Print out the full material below, exact in every line, with no images included.

- [Given data]:
______________________________

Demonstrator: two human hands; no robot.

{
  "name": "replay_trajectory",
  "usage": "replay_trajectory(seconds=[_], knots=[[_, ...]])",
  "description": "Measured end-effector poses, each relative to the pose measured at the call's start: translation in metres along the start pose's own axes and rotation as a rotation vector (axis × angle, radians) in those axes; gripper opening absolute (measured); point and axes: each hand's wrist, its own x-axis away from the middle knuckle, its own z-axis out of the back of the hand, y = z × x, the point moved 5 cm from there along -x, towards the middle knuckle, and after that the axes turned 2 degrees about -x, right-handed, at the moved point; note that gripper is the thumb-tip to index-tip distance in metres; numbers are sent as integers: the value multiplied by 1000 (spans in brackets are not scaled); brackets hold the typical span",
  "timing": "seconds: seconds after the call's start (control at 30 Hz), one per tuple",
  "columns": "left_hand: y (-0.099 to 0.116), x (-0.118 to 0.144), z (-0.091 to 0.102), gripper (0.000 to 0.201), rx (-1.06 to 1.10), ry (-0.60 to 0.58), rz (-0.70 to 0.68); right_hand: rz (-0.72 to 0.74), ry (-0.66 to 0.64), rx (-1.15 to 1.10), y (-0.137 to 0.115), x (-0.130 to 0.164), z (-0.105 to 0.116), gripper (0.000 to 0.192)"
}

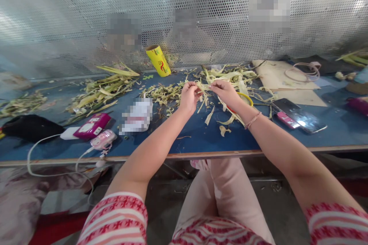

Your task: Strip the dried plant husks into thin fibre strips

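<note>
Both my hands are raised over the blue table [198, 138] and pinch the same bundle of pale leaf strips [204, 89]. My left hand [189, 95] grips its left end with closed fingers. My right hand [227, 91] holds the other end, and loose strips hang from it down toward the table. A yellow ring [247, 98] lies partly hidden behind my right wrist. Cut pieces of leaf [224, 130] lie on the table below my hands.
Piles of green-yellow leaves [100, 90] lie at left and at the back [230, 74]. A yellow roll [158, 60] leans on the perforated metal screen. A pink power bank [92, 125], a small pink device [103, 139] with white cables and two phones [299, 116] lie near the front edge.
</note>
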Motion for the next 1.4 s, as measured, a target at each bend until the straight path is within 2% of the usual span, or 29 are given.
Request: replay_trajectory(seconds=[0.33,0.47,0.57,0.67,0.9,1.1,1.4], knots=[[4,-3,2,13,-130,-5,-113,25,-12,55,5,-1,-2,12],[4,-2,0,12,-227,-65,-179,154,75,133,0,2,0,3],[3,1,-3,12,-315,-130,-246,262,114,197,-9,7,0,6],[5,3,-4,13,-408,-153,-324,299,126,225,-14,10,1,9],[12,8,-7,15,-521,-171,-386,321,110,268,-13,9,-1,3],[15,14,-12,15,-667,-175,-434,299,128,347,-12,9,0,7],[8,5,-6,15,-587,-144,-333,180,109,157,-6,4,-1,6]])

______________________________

- [Response below]:
Demonstrator: two human hands; no robot.

{
  "name": "replay_trajectory",
  "usage": "replay_trajectory(seconds=[_], knots=[[_, ...]])",
  "description": "Measured end-effector poses, each relative to the pose measured at the call's start: translation in metres along the start pose's own axes and rotation as a rotation vector (axis × angle, radians) in those axes; gripper opening absolute (measured); point and axes: each hand's wrist, its own x-axis away from the middle knuckle, its own z-axis out of the back of the hand, y = z × x, the point moved 5 cm from there along -x, towards the middle knuckle, and after that the axes turned 2 degrees about -x, right-handed, at the moved point; note that gripper is the thumb-tip to index-tip distance in metres; numbers are sent as integers: the value multiplied by 1000 (spans in brackets are not scaled); brackets hold the typical span",
  "timing": "seconds: seconds after the call's start (control at 30 Hz), one per tuple",
  "columns": "left_hand: y (-0.099 to 0.116), x (-0.118 to 0.144), z (-0.091 to 0.102), gripper (0.000 to 0.201), rx (-1.06 to 1.10), ry (-0.60 to 0.58), rz (-0.70 to 0.68); right_hand: rz (-0.72 to 0.74), ry (-0.66 to 0.64), rx (-1.15 to 1.10), y (-0.137 to 0.115), x (-0.130 to 0.164), z (-0.105 to 0.116), gripper (0.000 to 0.192)"
}


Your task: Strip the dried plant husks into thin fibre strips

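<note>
Both my hands are raised over the blue table [198, 138] and pinch the same bundle of pale leaf strips [204, 89]. My left hand [189, 95] grips its left end with closed fingers. My right hand [227, 91] holds the other end, and loose strips hang from it down toward the table. A yellow ring [247, 98] lies partly hidden behind my right wrist. Cut pieces of leaf [224, 130] lie on the table below my hands.
Piles of green-yellow leaves [100, 90] lie at left and at the back [230, 74]. A yellow roll [158, 60] leans on the perforated metal screen. A pink power bank [92, 125], a small pink device [103, 139] with white cables and two phones [299, 116] lie near the front edge.
</note>
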Motion for the next 1.4 s, as measured, a target at each bend until the straight path is within 2% of the usual span, or 29 are given.
Request: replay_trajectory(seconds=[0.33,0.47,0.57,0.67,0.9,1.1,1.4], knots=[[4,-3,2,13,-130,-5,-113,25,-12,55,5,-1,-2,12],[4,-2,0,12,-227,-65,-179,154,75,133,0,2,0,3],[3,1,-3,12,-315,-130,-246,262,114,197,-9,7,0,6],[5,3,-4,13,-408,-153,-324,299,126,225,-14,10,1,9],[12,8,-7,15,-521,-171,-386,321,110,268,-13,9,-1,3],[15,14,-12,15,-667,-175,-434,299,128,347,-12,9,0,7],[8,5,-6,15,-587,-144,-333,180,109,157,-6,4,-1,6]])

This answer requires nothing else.